Data extract
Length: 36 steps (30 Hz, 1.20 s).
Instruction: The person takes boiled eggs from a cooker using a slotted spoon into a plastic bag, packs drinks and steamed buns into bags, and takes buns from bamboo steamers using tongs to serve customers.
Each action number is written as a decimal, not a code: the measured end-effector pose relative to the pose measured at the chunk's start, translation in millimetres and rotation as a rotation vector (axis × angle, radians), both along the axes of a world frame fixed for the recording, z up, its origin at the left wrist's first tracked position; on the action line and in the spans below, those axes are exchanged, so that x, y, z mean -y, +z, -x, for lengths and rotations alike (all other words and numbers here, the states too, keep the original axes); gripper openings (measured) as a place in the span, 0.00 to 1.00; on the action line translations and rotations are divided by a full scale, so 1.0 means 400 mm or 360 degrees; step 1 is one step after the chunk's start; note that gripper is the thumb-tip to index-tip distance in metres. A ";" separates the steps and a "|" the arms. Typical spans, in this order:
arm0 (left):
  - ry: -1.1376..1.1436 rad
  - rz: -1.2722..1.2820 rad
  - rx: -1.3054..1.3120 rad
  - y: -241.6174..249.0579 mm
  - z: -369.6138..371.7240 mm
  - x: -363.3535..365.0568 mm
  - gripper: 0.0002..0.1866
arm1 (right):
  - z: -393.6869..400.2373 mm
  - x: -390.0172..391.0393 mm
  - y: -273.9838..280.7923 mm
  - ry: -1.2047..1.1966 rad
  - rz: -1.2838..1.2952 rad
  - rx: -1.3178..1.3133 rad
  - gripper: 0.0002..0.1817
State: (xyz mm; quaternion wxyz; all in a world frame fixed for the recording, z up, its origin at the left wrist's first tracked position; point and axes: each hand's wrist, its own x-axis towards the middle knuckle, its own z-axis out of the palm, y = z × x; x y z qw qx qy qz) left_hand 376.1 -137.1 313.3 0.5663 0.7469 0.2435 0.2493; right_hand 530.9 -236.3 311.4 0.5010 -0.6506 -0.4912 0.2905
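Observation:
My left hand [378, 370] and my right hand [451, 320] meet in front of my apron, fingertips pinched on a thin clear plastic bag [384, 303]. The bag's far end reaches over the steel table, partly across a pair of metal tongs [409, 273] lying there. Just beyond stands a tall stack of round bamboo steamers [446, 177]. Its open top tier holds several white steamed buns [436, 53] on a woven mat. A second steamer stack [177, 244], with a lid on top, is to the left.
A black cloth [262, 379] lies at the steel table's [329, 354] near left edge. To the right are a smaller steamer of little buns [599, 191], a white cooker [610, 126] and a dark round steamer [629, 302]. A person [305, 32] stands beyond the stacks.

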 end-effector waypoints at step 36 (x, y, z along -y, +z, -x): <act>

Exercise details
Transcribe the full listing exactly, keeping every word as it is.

Result of this task
Length: 36 steps (30 Hz, 1.20 s).
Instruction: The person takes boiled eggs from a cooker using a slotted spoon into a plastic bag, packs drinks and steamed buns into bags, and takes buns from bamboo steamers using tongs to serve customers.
Each action number is written as a decimal, not a code: the measured end-effector pose relative to the pose measured at the chunk's start, translation in millimetres and rotation as a rotation vector (axis × angle, radians), both along the axes of a world frame fixed for the recording, z up, its origin at the left wrist's first tracked position; on the action line and in the spans below, those axes are exchanged, so that x, y, z mean -y, +z, -x, for lengths and rotations alike (all other words and numbers here, the states too, keep the original axes); gripper openings (measured) as a place in the span, 0.00 to 1.00; on the action line translations and rotations are divided by a full scale, so 1.0 means 400 mm or 360 degrees; step 1 is one step after the chunk's start; note that gripper is the thumb-tip to index-tip distance in metres. A ";" separates the steps and a "|" the arms. Typical spans, in this order:
arm0 (left):
  - ry: -1.1376..1.1436 rad
  - rz: -1.2722..1.2820 rad
  - rx: -1.3054..1.3120 rad
  - y: -241.6174..249.0579 mm
  - z: -369.6138..371.7240 mm
  - x: -363.3535..365.0568 mm
  - gripper: 0.0002..0.1866
arm1 (right):
  - z: -393.6869..400.2373 mm
  - x: -390.0172..391.0393 mm
  - y: -273.9838..280.7923 mm
  - ry: -1.2047..1.1966 rad
  - rz: -1.2838..1.2952 rad
  - rx: -1.3178..1.3133 rad
  - gripper: 0.0002..0.1817
State: (xyz mm; quaternion wxyz; all in a world frame fixed for the recording, z up, its origin at the left wrist's first tracked position; point and axes: each hand's wrist, its own x-axis towards the middle knuckle, its own z-axis out of the palm, y = z × x; x y z qw qx qy qz) left_hand 376.1 -137.1 313.3 0.5663 0.7469 0.2435 0.2493; right_hand 530.9 -236.3 311.4 0.5010 -0.6506 -0.4912 0.2905
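Observation:
My left hand [378, 370] and my right hand [451, 320] meet in front of my apron, fingertips pinched on a thin clear plastic bag [384, 303]. The bag's far end reaches over the steel table, partly across a pair of metal tongs [409, 273] lying there. Just beyond stands a tall stack of round bamboo steamers [446, 177]. Its open top tier holds several white steamed buns [436, 53] on a woven mat. A second steamer stack [177, 244], with a lid on top, is to the left.
A black cloth [262, 379] lies at the steel table's [329, 354] near left edge. To the right are a smaller steamer of little buns [599, 191], a white cooker [610, 126] and a dark round steamer [629, 302]. A person [305, 32] stands beyond the stacks.
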
 end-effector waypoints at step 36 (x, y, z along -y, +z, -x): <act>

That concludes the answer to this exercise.